げっ歯類の頭部に定義された加速度を生成するための受動的頭部運動の適用

私たちのプロトコルは、身体運動が生物の恒常性をどのようにサポートするかという質問に答えるのに役立ちます。このシステムにより、ウォーキングやジョギングなどの身体活動の複雑な結果から脳への直接的な機械的影響を分析することができました。まず、サージカルテープを使用して加速度計をラットの頭の上に固定します。

麻酔から完全に回復したら、ラットをトレッドミルマシンに入れます。トレッドミルを毎分20メートルの中程度の速度に調整します。アプリケーションソフトウェアを使用して、ラットがトレッドミルを実行しているときのX、Y、およびZ軸に沿った垂直加速度の大きさを測定します。

ソフトウェアから取得した値を、PHMシステムの垂直加速度の周波数の大きさに一致させます。プラットフォームの振動振幅とプロペラ型カムの回転速度をプリセットします。次に、マウスを腹臥位にして、頭を振動可能な位置に置き、体の残りの部分を静的プラットフォームに置きます。

モーターをオンにしてプラットフォームを垂直に振動させ、PHMをマウスに適用します。透明なプラスチックケースに、ビデオカメラを24FPSのフレームレートでセットアップして、空間全体を記録します。次に、5種のヒドロキシトリプトファンをマウスに腹腔内投与する。

マウスを透明なケージに入れ、30分間記録を開始します。録画したビデオを0.5倍の速度で確認し、頭のけいれんを手動でカウントします。スライドボックスからマウス脳の凍結切片を取り出す。

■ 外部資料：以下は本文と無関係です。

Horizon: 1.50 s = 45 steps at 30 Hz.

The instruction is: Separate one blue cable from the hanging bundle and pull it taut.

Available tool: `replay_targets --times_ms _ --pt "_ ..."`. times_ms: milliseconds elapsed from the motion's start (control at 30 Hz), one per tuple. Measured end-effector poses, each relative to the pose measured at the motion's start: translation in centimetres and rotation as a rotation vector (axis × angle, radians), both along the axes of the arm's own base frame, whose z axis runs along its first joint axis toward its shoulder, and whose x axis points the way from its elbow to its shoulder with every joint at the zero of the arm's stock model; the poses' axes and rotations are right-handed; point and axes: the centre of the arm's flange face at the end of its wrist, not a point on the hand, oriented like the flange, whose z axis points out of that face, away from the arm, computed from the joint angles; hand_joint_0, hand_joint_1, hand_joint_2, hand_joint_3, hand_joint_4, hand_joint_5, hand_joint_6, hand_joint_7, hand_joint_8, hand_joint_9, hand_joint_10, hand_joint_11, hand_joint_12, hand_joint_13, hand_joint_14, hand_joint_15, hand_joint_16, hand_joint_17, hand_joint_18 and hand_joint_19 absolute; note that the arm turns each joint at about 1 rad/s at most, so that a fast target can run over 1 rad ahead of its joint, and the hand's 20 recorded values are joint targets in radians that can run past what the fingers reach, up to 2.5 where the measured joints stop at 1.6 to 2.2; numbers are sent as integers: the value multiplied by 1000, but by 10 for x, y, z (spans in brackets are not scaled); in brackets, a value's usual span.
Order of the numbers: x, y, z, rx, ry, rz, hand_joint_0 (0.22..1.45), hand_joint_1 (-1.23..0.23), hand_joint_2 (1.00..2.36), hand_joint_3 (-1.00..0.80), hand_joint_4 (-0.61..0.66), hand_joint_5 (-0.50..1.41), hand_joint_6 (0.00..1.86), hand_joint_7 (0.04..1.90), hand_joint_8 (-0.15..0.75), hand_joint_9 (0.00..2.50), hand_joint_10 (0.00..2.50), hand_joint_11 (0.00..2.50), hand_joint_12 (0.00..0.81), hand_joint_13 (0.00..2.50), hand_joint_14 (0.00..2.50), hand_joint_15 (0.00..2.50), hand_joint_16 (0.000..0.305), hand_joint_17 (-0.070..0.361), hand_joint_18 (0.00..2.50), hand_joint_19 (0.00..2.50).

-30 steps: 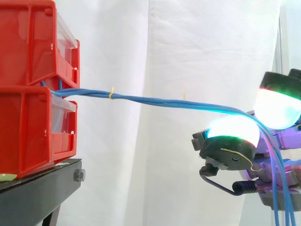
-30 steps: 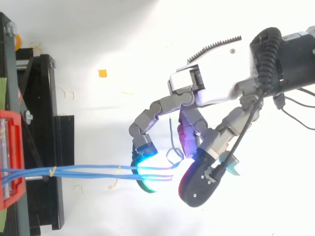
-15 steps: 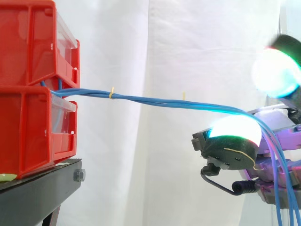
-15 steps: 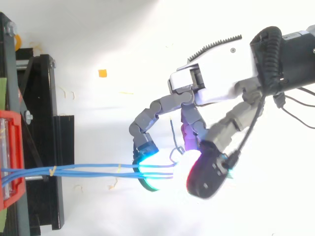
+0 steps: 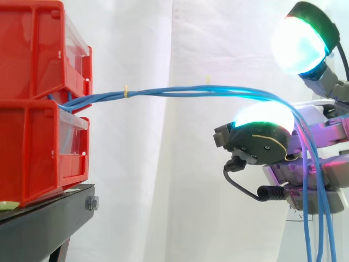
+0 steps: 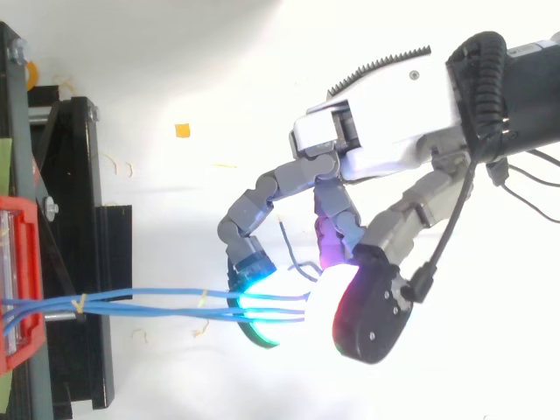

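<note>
Several blue cables (image 5: pixel 180 93) run as a bundle from the red bins (image 5: pixel 32 98) rightward, bound by a small yellow tie (image 5: pixel 126 90). They arch over a glowing fingertip (image 5: pixel 262 117) of my hand (image 5: pixel 311 164), then hang down in front of the palm. The thumb pad (image 5: pixel 297 43) stands well above the cables and is not touching them. In the top view the cables (image 6: pixel 157 302) end at the cyan pad under the curled fingers of the hand (image 6: pixel 385 149). No single cable is apart from the others.
The red bins (image 6: pixel 17 280) sit on a black stand (image 5: pixel 49 218) at the left. A white curtain hangs behind. A small orange scrap (image 6: pixel 182 130) and thin yellow shreds lie on the white floor.
The thumb pad has swung up and away from the cables. The hand has risen, lifting the bundle so it arches higher.
</note>
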Motion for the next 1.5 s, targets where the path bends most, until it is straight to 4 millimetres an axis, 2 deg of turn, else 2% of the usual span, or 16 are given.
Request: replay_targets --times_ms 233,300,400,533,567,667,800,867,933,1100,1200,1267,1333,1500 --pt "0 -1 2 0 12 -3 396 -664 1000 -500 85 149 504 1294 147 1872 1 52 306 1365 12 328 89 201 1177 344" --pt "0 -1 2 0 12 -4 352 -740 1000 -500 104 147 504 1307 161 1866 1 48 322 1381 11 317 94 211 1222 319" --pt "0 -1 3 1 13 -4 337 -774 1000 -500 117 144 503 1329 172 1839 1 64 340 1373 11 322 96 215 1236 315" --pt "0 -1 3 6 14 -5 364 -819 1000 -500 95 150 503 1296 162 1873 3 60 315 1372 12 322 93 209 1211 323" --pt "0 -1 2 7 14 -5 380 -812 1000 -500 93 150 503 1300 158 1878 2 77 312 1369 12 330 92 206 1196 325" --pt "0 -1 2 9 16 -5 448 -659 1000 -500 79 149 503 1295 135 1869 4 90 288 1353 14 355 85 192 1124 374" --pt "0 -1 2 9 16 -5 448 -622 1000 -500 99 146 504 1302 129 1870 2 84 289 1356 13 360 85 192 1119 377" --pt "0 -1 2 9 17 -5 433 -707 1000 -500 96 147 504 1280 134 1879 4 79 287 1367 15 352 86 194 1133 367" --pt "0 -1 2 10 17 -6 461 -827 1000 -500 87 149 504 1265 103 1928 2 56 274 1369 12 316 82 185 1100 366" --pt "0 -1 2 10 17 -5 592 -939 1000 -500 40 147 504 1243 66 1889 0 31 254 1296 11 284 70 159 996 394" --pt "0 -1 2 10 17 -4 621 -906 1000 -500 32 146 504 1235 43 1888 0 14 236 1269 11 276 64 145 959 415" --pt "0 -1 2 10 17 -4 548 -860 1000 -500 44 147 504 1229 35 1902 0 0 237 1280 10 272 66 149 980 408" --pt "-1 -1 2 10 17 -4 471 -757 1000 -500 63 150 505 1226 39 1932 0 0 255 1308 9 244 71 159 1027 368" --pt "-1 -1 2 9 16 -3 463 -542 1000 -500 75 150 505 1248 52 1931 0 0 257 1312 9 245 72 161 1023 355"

サンプルが完全に脱水するまで、スライドを室温で清潔なワイプの上に置いておきます。液体ブロッカーペンを使用して、凍結切片組織の周りに円を描きます。次に、TBS-Tソリューションを追加します。

トレイの底に、湿らせたワイプを置き、スライドの湿った環境を作ります。TBS-Tによる透過処理後、ブロッキングのために4%ロバ血清を加え、室温で1時間インキュベートします。TBS-Tに5分間浸してスライドを1回すすぎます。

次に、100マイクロリットルの適切に希釈された一次抗体とダッピーミックスを各スライドに塗布します。トレイを覆い、室温で一晩インキュベートします。インキュベーション後、TBS-Tでそれぞれ5分間3回すすいでください。

適切に希釈された種を100マイクロリットル適合させた蛍光二次抗体を適用し、室温で1時間インキュベートします。TBS-Tでそれぞれ5分間3回すすぎ、スライドを封入剤で取り付け、スライドをカバースリップで覆います。実装後、蛍光顕微鏡でサンプルを観察します。

PHMシステムは、トレッドミル走行中のラットの頭部と同等の約1.0倍Gで垂直加速度ピークを生成するように調整されました。マウスへのPHMの適用は、前頭前野ニューロンにおける5-HT2A受容体シグナル伝達に対するPHMの抑制効果を表す対照マウスと比較して、頭部けいれん応答を有意に減弱させた。PHMで走るトレッドミルは、5-HT2A受容体のインターナリゼーションとマウス前頭前野ニューロンを有意に増強しました。

新規および陽性領域に対するインターナライズおよび膜関連5-HT2A受容体陽性領域の定量化により、この観察が確認された。免疫染色および5-HT2A受容体陽性ニューロンにおけるc-Fos発現の定量は、PHMで走るトレッドミルが5-HTPを下方制御してc-Fos発現を誘導したことを示した。これは、5-HT2A受容体活性化およびマウスPFCニューロンの下流細胞イベントである。

頭部以外の身体部位に機械的介入を適用して、運動効果の機械的側面を調べることができます。